_Exercise aim:_
What you return must be exactly the lines from the beginning of the material through the line containing "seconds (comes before", both included, and no pictures.

_Dataset extract:_
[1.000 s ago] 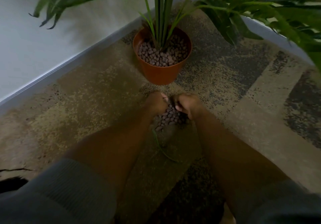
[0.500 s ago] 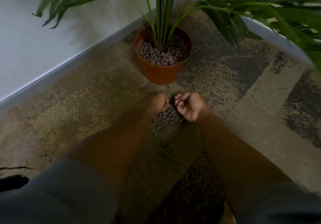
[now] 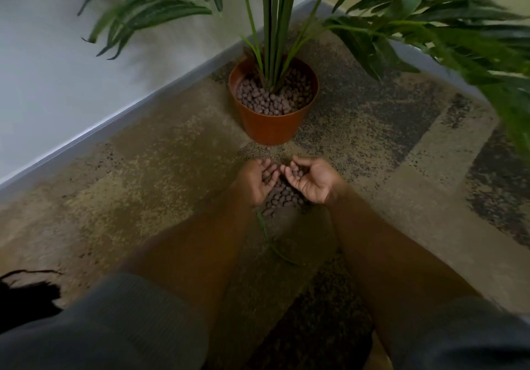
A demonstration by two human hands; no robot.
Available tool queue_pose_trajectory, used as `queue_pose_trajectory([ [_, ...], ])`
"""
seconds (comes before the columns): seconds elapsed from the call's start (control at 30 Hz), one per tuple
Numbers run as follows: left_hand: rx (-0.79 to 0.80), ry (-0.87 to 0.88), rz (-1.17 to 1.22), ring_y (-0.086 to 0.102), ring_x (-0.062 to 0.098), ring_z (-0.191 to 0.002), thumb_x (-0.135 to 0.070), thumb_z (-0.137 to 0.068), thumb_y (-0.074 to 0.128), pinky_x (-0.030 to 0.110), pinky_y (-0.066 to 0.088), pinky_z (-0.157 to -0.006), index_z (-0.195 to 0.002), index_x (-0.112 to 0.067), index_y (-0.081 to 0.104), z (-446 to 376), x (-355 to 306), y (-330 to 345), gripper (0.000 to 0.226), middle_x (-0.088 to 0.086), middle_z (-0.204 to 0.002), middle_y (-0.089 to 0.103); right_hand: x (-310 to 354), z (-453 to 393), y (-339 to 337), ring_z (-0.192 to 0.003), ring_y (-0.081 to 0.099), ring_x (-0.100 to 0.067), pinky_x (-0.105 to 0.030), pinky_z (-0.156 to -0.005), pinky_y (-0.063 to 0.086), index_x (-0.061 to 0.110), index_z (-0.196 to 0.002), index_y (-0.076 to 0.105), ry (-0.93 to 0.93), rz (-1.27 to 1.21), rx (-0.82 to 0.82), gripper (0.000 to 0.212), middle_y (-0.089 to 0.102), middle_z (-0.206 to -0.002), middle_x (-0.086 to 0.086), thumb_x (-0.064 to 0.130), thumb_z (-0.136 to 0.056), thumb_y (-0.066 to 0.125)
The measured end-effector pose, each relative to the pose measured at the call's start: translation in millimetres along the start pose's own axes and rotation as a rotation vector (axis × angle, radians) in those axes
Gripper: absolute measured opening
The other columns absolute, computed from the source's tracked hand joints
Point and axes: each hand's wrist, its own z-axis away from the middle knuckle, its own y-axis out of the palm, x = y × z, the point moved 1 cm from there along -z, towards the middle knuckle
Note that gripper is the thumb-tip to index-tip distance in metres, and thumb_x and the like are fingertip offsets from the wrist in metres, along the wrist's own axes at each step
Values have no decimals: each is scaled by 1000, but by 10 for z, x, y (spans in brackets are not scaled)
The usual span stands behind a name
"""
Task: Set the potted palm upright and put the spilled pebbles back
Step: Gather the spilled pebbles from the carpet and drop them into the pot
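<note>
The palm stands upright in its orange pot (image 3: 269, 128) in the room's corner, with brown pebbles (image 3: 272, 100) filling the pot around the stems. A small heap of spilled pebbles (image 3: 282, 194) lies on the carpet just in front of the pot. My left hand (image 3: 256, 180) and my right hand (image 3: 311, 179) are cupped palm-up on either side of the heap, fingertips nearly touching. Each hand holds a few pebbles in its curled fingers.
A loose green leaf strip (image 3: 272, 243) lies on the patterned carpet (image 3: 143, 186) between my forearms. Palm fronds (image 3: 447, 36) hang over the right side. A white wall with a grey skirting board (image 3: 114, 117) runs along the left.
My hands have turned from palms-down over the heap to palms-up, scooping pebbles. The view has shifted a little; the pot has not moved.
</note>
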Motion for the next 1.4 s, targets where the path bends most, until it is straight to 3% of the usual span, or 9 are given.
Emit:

_Exercise answer:_
[1.000 s ago] 
[0.500 s ago] 
[now] 
A demonstration by two human hands; no robot.
Available tool queue_pose_trajectory, used as `queue_pose_trajectory([ [_, ...], ])`
"""
seconds (comes before the columns): seconds elapsed from the call's start (control at 30 Hz), one per tuple

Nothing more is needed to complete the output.